Restricciones por edad en redes sociales no serán suficientes para proteger a los menores por sí solas
A nivel mundial, los gobiernos discuten qué tan joven debe ser el usuario para acceder a las redes sociales y, en algunos casos, evalúan imponer restricciones por edad en todas las plataformas. Según el Fondo de las Naciones Unidas para la Infancia (UNICEF), estas medidas responden a una preocupación real: los niños enfrentan acoso, explotación y exposición a contenidos nocivos en línea, lo que puede afectar su salud mental y su bienestar. En ese marco, la agencia indicó que el statu quo está fallando a los menores y abrumando a las familias.
UNICEF agregó que celebra el incremento de los esfuerzos orientados a la seguridad en línea de los niños, pero advirtió que las prohibiciones basadas en la edad pueden generar riesgos propios e incluso resultar contraproducentes. La agencia señaló que las redes sociales no son un lujo: para muchos niños, especialmente aquellos aislados o marginados, representan un acceso a la educación, la conexión, el juego y la autoexpresión. También indicó que numerosos menores seguirán accediendo a estas plataformas mediante soluciones alternativas, dispositivos compartidos o plataformas menos reguladas, lo que, a la larga, dificulta su protección.
En cuanto a la manera de abordar estas cuestiones, UNICEF subrayó que las restricciones por edad deben formar parte de un enfoque integral que proteja a los niños del daño, respete su privacidad y participación, y evite empujarlos hacia entornos no regulados. “La regulación no debe sustituir a la inversión de las plataformas en seguridad infantil. Las leyes que introducen restricciones por edad no son una alternativa a que las empresas mejoren el diseño de las plataformas y la moderación de contenido”, afirmó la organización.
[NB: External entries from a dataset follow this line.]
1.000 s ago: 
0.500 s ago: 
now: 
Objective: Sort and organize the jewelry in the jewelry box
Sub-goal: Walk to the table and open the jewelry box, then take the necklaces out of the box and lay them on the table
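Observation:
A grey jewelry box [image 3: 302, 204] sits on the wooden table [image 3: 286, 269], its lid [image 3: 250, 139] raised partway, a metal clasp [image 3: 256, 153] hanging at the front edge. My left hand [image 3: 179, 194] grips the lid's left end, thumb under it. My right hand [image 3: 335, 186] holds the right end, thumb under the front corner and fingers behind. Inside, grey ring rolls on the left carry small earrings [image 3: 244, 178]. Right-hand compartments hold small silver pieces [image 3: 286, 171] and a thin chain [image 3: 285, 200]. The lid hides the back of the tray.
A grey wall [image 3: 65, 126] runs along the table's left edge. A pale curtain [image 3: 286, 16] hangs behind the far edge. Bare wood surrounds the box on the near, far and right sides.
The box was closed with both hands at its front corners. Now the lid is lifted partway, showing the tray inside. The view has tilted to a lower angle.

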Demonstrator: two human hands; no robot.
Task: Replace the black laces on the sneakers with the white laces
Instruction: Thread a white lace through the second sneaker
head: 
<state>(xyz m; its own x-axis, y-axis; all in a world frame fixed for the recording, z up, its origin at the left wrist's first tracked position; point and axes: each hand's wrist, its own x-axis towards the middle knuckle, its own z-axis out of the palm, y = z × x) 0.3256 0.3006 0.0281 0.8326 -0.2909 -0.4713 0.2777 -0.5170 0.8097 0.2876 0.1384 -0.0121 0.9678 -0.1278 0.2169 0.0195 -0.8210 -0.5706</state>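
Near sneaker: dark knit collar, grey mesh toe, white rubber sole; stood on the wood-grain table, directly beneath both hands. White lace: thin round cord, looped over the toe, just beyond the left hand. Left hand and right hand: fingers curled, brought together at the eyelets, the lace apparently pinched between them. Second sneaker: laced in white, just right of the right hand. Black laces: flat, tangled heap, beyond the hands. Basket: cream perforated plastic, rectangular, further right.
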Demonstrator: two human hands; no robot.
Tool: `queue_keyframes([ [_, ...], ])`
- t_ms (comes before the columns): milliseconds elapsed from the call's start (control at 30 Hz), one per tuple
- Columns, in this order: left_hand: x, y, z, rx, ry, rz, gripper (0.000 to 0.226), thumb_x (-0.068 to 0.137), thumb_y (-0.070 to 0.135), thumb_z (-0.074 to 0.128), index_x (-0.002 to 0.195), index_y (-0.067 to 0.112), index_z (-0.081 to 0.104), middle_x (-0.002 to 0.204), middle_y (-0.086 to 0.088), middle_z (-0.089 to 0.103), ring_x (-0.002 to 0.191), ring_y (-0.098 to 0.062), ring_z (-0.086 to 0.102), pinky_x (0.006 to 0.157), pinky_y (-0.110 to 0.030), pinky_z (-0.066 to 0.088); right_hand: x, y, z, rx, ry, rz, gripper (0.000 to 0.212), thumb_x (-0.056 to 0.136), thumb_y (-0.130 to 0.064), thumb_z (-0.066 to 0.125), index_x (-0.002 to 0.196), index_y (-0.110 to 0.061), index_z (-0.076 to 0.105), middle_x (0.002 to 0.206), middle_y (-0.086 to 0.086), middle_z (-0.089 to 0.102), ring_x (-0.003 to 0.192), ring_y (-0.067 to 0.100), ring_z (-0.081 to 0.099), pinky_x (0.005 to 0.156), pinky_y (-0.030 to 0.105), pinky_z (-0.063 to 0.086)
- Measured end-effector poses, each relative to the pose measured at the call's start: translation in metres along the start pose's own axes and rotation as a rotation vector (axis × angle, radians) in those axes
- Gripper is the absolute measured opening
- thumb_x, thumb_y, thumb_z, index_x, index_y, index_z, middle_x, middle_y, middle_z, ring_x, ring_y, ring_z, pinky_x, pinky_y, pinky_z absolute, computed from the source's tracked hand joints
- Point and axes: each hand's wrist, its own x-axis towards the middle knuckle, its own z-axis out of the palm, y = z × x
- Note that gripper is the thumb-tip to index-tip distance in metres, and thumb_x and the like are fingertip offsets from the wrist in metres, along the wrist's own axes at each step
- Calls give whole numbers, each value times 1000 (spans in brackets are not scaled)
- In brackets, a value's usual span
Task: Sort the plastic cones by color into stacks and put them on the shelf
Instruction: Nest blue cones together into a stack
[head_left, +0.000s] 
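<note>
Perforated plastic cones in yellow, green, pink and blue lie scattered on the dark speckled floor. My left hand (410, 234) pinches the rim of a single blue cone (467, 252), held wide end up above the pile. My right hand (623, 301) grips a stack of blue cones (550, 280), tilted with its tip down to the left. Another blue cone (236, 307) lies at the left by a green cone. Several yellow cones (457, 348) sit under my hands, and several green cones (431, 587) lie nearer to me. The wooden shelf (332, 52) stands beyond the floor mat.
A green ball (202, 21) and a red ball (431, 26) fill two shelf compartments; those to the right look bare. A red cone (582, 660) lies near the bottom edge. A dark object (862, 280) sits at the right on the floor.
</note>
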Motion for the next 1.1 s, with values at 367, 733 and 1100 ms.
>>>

Entre las recomendaciones, UNICEF instó a gobiernos, reguladores y empresas a trabajar con niños y sus familias para crear entornos digitales seguros, inclusivos y respetuosos de sus derechos. En ese marco, dijo que los gobiernos deben garantizar que las leyes por edad no sustituyan las obligaciones empresariales de desarrollar un diseño más seguro y de implementar una moderación de contenido efectiva, y deben exigir que las compañías asuman la responsabilidad de mitigar impactos adversos en los derechos de la infancia. Los reguladores, por su parte, deben contar con medidas sistémicas para prevenir y reducir el daño en línea a los que se enfrentan los menores.
UNICEF también enfatizó que las familias requieren apoyo en alfabetización digital, ya que madres, padres y cuidadores cumplen un papel crucial pero actuales esfuerzos a menudo les piden hacer lo imposible: vigilar plataformas no diseñadas para ellos, supervisar algoritmos no visibles y gestionar numerosas aplicaciones las 24 horas del día. En suma, la agencia afirmó que las decisiones sobre cómo proteger mejor a los niños deben basarse en evidencia, incluida la procedente directamente de los propios niños, y se comprometió a continuar trabajando con ellos, los jóvenes y las familias para asegurar que la legislación, la regulación y el diseño tecnológico reflejen las opiniones, necesidades y derechos de la infancia.